The rating and dating complex
Short man syndrome is an informal term and not a medical or psychological condition and goes by other names such as 'Napoleon complex'.Technically it is a form of inferiority complex in which the person attempts to overcompensate for their perceived shortcoming.Dating is seen as both a complex and simple matter, the difference between the Western world and other civilizations making it very intriguing as some dating rituals are extremely liberal, some are less free of constraints, while others are cut down to old fashioned gatherings, or are even illegal.Dating Customs on Various Continents Dating in Australia for example is illustrated by teens going out in large groups without really forming couples until they reach 18 or 19 years of age., courtship took place in parlor rooms and under parental supervision before the 1920s.

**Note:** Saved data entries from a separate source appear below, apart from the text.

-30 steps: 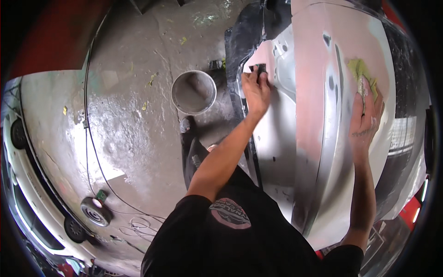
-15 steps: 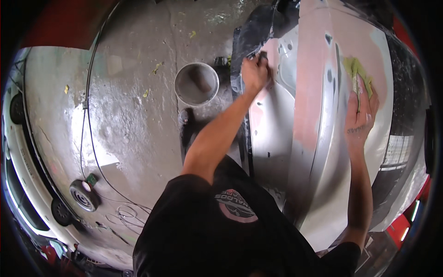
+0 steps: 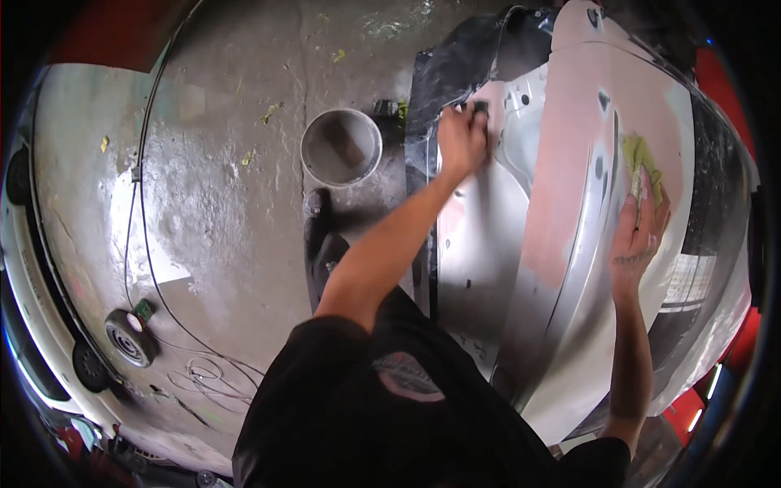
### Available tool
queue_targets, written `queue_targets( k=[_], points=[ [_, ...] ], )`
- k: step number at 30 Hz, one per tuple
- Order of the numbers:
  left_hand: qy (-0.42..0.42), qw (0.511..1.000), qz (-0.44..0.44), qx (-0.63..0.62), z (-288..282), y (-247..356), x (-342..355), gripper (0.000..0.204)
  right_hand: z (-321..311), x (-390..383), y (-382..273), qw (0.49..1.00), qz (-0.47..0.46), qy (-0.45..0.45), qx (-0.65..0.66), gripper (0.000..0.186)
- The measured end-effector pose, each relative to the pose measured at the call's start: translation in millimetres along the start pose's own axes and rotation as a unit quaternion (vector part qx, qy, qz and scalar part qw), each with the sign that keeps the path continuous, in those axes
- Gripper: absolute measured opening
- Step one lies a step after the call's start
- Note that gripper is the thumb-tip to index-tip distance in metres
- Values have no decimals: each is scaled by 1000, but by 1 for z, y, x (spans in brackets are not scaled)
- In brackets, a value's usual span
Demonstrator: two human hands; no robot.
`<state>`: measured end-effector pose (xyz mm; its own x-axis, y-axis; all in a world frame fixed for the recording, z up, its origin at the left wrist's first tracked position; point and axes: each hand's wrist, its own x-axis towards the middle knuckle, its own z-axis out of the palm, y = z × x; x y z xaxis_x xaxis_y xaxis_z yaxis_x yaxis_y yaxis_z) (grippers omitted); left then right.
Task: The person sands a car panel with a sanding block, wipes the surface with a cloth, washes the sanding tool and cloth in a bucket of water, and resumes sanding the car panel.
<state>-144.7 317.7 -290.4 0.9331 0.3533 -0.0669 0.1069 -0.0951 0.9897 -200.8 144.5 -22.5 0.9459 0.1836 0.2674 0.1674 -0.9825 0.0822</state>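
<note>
The silver car panel at my right carries patches of pink primer, with a wide primed strip along it. At its far left edge my left hand is closed around a small dark pad, pressing it to the panel. My right hand rests on the panel's right side, its fingers on a crumpled yellow-green cloth. Part of the cloth is under the fingers. Black plastic sheeting covers the area beyond my left hand.
On the wet concrete floor stands a round grey bucket holding liquid and a brown block. A hose runs down the left. Near it lies a loose wheel, and a white car is parked at the far left. Dark masking borders the panel's right.
The view has shifted, so the panel appears farther right and the bucket slightly left. Both hands keep hold of the pad and the cloth; my right hand sits slightly lower in view.
</note>
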Motion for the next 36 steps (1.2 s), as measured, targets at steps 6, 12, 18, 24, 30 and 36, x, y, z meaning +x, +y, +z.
queue_targets(
  k=[6,12,18,24,30,36],
  points=[
    [-45,997,-44,-44,-10,17,-40,42,-2,-3,1,1000,0,-6,-21,45],
    [-30,999,-23,10,-7,-15,13,34,5,2,-5,1000,-2,-9,18,46],
    [-19,998,-10,-52,-3,4,-19,35,-2,1,-2,1000,9,-2,-12,45],
    [-40,998,-38,-1,-2,1,-30,36,1,-1,-3,999,18,-16,-22,44],
    [8,999,-42,18,-4,-20,16,35,6,3,-5,1000,-19,-5,-14,43],
    [-21,995,-48,-89,-4,5,-32,34,-8,-1,-2,999,9,-29,-13,44]
  ],
)
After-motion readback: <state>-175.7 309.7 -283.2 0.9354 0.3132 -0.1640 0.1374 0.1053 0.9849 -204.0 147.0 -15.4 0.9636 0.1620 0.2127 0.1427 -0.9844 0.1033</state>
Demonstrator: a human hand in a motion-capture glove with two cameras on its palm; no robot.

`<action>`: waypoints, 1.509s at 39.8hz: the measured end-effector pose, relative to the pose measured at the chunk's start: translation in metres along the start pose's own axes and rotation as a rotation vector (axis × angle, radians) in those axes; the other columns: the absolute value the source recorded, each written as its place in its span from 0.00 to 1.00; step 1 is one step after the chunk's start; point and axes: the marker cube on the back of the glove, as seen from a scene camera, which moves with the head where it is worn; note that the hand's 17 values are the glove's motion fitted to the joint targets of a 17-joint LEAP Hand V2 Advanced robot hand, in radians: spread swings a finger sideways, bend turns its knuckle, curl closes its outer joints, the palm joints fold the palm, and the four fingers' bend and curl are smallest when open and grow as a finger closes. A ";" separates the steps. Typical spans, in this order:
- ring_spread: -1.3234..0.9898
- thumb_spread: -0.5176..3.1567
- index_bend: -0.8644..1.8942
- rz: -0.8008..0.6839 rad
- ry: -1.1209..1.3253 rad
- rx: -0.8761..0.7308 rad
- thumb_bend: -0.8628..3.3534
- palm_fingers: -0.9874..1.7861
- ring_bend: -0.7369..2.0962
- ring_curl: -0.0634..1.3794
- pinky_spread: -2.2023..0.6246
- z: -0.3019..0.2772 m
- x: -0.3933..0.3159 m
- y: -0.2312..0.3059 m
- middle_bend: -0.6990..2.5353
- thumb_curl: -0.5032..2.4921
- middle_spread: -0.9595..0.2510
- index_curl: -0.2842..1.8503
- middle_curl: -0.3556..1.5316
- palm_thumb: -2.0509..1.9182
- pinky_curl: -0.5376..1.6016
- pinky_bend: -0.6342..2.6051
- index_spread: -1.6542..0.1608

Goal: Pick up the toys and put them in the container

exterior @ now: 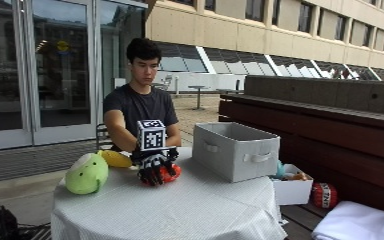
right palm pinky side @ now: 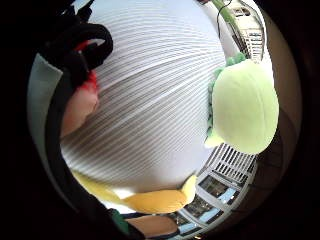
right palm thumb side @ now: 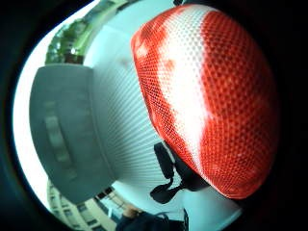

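1. Closing in on the first toy: the gloved right hand is draped over the red ball on the table, fingers curled down around it, so I read this as a grip being taken, with the ball not yet lifted off the cloth.

2. Up close, the thumb-side palm view is filled by the ball's red-and-white mesh skin, right against the palm. The grey bin shows in that same view, beyond the ball across the ribbed cloth.

3. Where things lie, seen from the outside camera with the ball as the dial's centre: the bin stands at about 2 o'clock, near but apart; the green plush lies at 9 o'clock, close to the table's edge; the yellow toy sits at about 10 o'clock, between the plush and the hand.

4. The little-finger view agrees: green plush and yellow toy both rest on the cloth, untouched.

5. Score so far, as I judge it: no toy can be seen inside the bin, though its interior is hidden from this angle. Three toys are on the table, so the job looks barely begun: ball first, then plush and yellow toy.
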 end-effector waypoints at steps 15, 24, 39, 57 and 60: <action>0.42 0.48 0.49 0.075 0.052 0.076 0.39 0.87 0.63 0.38 0.61 -0.070 -0.010 0.008 0.48 0.34 0.58 0.26 0.48 0.76 0.40 0.40 0.78; 0.39 0.37 0.47 0.044 0.018 0.242 0.31 0.73 0.61 0.37 0.61 -0.165 -0.035 0.027 0.43 0.34 0.50 0.27 0.48 0.68 0.44 0.47 0.75; 0.36 0.32 0.40 -0.137 -0.015 0.426 0.30 0.70 0.60 0.37 0.62 -0.261 -0.174 0.073 0.40 0.39 0.43 0.28 0.48 0.67 0.45 0.48 0.71; 0.35 0.31 0.36 -0.287 -0.038 0.410 0.28 0.68 0.59 0.38 0.62 -0.248 -0.307 0.089 0.38 0.43 0.39 0.28 0.49 0.67 0.45 0.49 0.68; 0.35 0.31 0.36 -0.298 -0.022 0.400 0.28 0.68 0.58 0.38 0.62 -0.239 -0.322 0.093 0.37 0.43 0.39 0.28 0.50 0.67 0.45 0.49 0.68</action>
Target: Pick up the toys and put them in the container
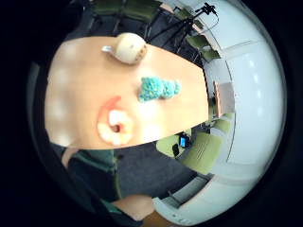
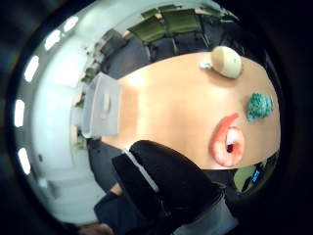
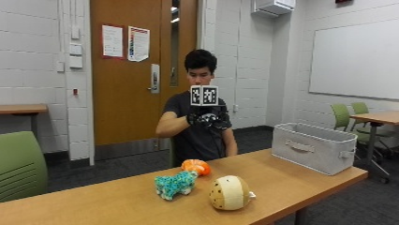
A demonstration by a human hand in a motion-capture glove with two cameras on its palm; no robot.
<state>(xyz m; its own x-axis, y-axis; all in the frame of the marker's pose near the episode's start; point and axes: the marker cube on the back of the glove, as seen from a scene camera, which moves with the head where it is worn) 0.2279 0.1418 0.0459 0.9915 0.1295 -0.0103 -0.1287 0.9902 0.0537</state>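
Your gloved hand (image 3: 209, 119) is up high, holding nothing; I cannot tell its fingers. Reach down to the orange toy (image 3: 195, 167) near the desk's (image 3: 293, 187) back edge.

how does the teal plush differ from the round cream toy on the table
The teal plush toy is shaggy and long-bodied, while the cream round toy is smooth and egg-shaped with small dark dots. The teal plush toy lies right beside the orange toy; the cream round toy sits apart, nearer the table's front edge. Both rest on the table, outside the grey container, untouched.
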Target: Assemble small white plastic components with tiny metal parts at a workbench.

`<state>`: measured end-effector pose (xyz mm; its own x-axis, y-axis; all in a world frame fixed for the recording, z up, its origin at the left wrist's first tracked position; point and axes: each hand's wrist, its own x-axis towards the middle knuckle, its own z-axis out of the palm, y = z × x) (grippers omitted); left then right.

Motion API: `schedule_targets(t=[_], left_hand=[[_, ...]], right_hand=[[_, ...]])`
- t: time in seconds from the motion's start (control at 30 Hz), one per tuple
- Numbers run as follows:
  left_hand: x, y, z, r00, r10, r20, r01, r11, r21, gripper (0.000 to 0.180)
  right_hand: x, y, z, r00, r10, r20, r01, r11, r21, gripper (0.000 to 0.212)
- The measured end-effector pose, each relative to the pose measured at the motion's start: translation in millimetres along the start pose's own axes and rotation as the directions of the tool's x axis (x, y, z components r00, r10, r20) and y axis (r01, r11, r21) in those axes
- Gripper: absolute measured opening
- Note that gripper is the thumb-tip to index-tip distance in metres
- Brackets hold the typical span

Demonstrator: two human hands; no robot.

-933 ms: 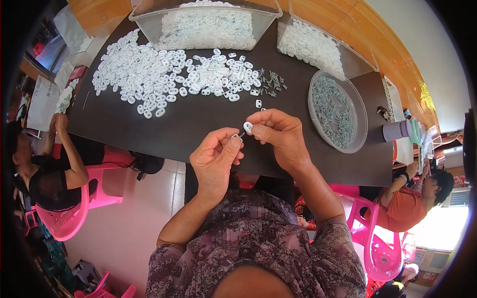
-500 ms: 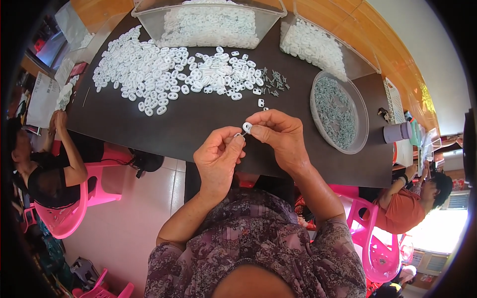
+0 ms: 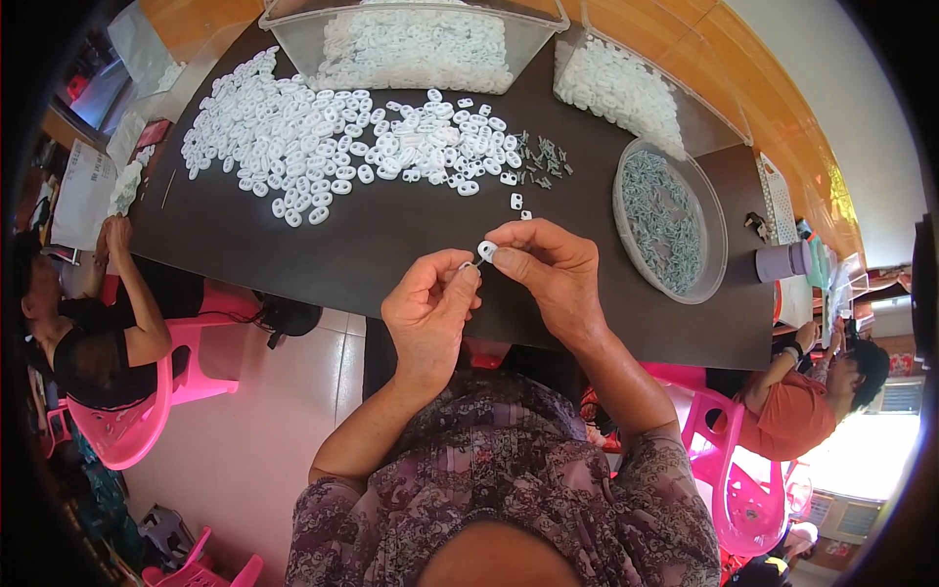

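My right hand (image 3: 551,277) pinches a small white plastic piece (image 3: 486,250) between thumb and forefinger, just above the near edge of the dark table (image 3: 323,249). My left hand (image 3: 428,311) is closed right beside it, fingertips touching a thin metal part (image 3: 466,264) that meets the white piece. A wide heap of similar white pieces (image 3: 323,147) lies spread on the table beyond the hands. A few small metal parts (image 3: 541,157) lie loose at the heap's right end.
A round clear dish (image 3: 675,220) of grey metal parts sits to the right. Two clear bins (image 3: 416,39) (image 3: 626,88) of white pieces stand at the table's far edge. A purple cup (image 3: 782,260) stands far right. Seated people and pink chairs (image 3: 137,411) flank the table.
Both hands stay together at the near edge of the table, holding the same small pieces; they have shifted only slightly.
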<state>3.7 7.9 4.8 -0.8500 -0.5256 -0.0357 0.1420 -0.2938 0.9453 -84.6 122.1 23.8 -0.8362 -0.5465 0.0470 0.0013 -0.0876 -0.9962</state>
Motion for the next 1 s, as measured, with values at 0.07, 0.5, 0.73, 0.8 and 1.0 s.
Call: schedule_targets(t=[0.07,0.5,0.73,0.8,1.0], left_hand=[[0.0,-0.2,-0.3,1.000,0.004,-0.008,-0.004,1.000,-0.001,0.015],[-0.4,-3.0,-1.6,1.000,0.015,-0.005,-0.015,1.000,0.021,0.013],[0.5,-4.4,-1.3,1.000,0.023,-0.004,-0.023,1.000,0.018,0.013],[0.5,-3.3,-0.2,1.000,0.019,-0.002,-0.019,1.000,0.007,0.013],[0.1,-4.4,0.8,0.999,0.032,-0.002,-0.032,0.999,-0.026,0.020]], right_hand=[[0.1,0.1,0.2,1.000,0.001,-0.002,-0.001,1.000,0.005,0.015],[-0.3,4.0,2.0,1.000,0.009,-0.012,-0.009,1.000,-0.020,0.015],[-1.9,3.8,3.8,1.000,-0.008,-0.010,0.008,0.999,-0.048,0.013],[-2.1,4.9,3.4,0.999,-0.039,-0.007,0.038,0.994,-0.098,0.014],[-3.4,6.5,5.8,0.992,-0.126,-0.006,0.123,0.973,-0.195,0.015]])
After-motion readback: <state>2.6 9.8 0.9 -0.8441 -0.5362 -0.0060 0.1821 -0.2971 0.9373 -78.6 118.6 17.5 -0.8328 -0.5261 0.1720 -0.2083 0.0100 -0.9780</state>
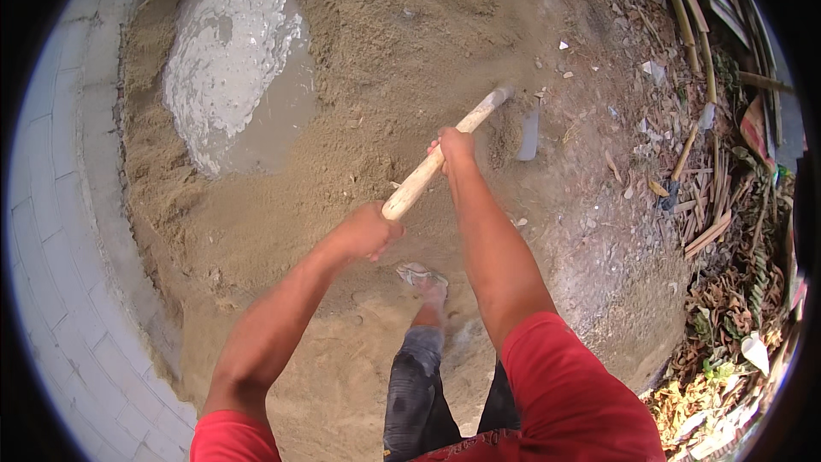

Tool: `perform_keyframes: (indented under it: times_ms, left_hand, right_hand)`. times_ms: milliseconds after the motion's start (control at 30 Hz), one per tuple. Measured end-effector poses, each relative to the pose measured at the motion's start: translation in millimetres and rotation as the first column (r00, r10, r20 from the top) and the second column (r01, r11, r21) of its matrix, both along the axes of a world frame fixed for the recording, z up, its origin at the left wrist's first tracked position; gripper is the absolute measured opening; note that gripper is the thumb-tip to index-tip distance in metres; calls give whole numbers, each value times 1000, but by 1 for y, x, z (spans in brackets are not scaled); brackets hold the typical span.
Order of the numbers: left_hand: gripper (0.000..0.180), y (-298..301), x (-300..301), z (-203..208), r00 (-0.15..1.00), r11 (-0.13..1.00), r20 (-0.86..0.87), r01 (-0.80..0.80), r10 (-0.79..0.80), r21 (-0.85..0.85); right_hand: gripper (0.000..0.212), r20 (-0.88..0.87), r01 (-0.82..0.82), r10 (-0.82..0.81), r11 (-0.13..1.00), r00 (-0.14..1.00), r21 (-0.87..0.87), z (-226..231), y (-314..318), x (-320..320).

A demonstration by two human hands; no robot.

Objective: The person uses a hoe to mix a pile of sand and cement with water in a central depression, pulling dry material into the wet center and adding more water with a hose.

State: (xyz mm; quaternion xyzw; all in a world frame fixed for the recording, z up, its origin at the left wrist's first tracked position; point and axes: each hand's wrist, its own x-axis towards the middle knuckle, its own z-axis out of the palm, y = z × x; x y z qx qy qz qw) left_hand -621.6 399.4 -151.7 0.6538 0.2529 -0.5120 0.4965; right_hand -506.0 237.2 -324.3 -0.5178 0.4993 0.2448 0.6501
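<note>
Both of my hands are closed around the pale wooden handle of a hoe, held at a slant across the middle of the view. My left hand grips its near end, and my right hand holds it farther up. Beyond the right hand, the shaft runs up to a dirt-coated head; the flat grey blade shows edge-on against the sandy ground. To the left lies a heap of brown sand, hollowed around a pool of wet grey cement mix.
A pale block wall curves along the left side. On the right lie bamboo poles, split sticks, dry leaves and scattered rubble. My dusty foot stands on the sand below the hoe handle.
</note>
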Motion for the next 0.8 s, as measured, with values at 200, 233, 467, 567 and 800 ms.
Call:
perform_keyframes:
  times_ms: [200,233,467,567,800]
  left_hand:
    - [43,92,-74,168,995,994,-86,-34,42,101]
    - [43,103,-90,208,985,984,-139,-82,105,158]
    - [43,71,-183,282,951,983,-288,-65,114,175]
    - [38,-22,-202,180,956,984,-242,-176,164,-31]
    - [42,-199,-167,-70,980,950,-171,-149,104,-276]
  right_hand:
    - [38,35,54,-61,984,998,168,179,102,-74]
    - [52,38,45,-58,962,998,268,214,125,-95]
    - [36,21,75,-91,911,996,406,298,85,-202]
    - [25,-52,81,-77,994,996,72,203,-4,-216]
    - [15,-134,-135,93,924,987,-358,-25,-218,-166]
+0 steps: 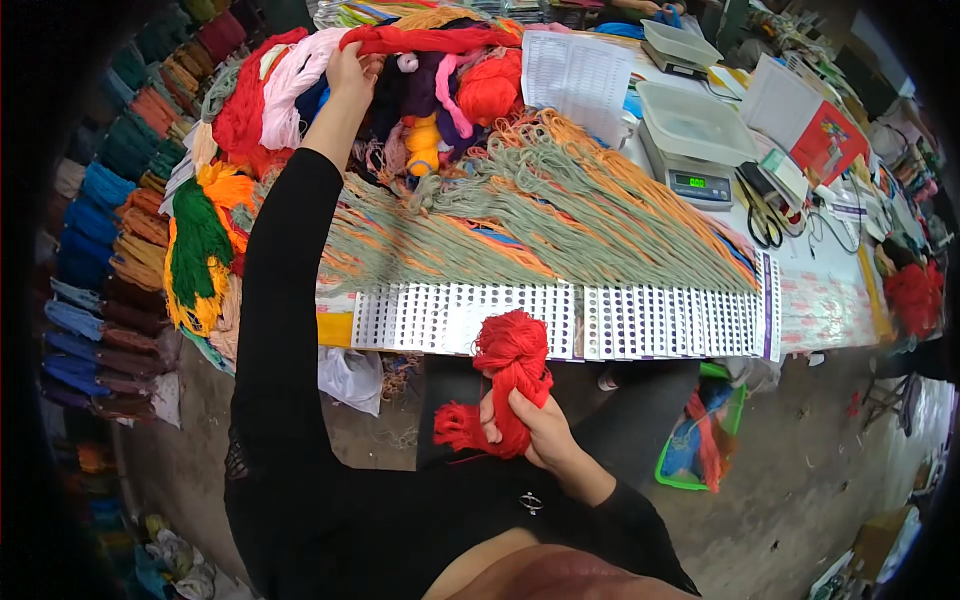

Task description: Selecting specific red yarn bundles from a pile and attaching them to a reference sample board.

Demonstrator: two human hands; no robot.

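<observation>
Head view: I looked down from far away and saw two bare hands with red yarn.
Left hand: the left hand [355, 72] was reached out far, its fingers closed on the left end of a long, bright red yarn hank [440, 40].
Long red hank: it lay across the top of a big, many-coloured yarn pile [425, 105].
Right hand: the right hand [545, 430] was gripping a twisted, bright red yarn bundle [512, 345].
Twisted red bundle: it was over the lap, by the near edge of the white table [825, 290].
Table front: I saw white cards with rows of holes [460, 318], with grey-green and orange yarn strands [600, 210] behind them.
Table right: a grey weighing scale [690, 187] held a clear plastic tub [695, 120].
Floor: a bright green plastic basket [738, 410] had blue and pinkish-red yarn inside.
</observation>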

But, once dating went public, along with the proliferation of media (radio, magazines, movies, and books), young people heard from others about what was “in.” , “from the late 1930s on, young people knew, down to the percentage point, what their peers throughout the country thought and did.” Perception and appearance became everything.As Beth Bailey, author of The concept of dating value had nothing to do with the interpersonal experience of a date–whether or not the boy (or girl, for that matter) was fun or charming or brilliant was irrelevant. Having a “good line” meant the young gentleman had to exhibit passion and personality to gain a girl’s attention.Scarcity was a common theme, and this mindset may have impacted dating life in this decade as well.Competitive dating, or “The Rating and Dating Complex” (by sociologist Willard Waller) dominated youth culture.
This is particularly common in men who gain a lot of confidence and status from physicality and who often gain pleasure from being able to feel physically imposing.
Having a relationship with someone is important in all cultures, however the process of dating is different according to countries.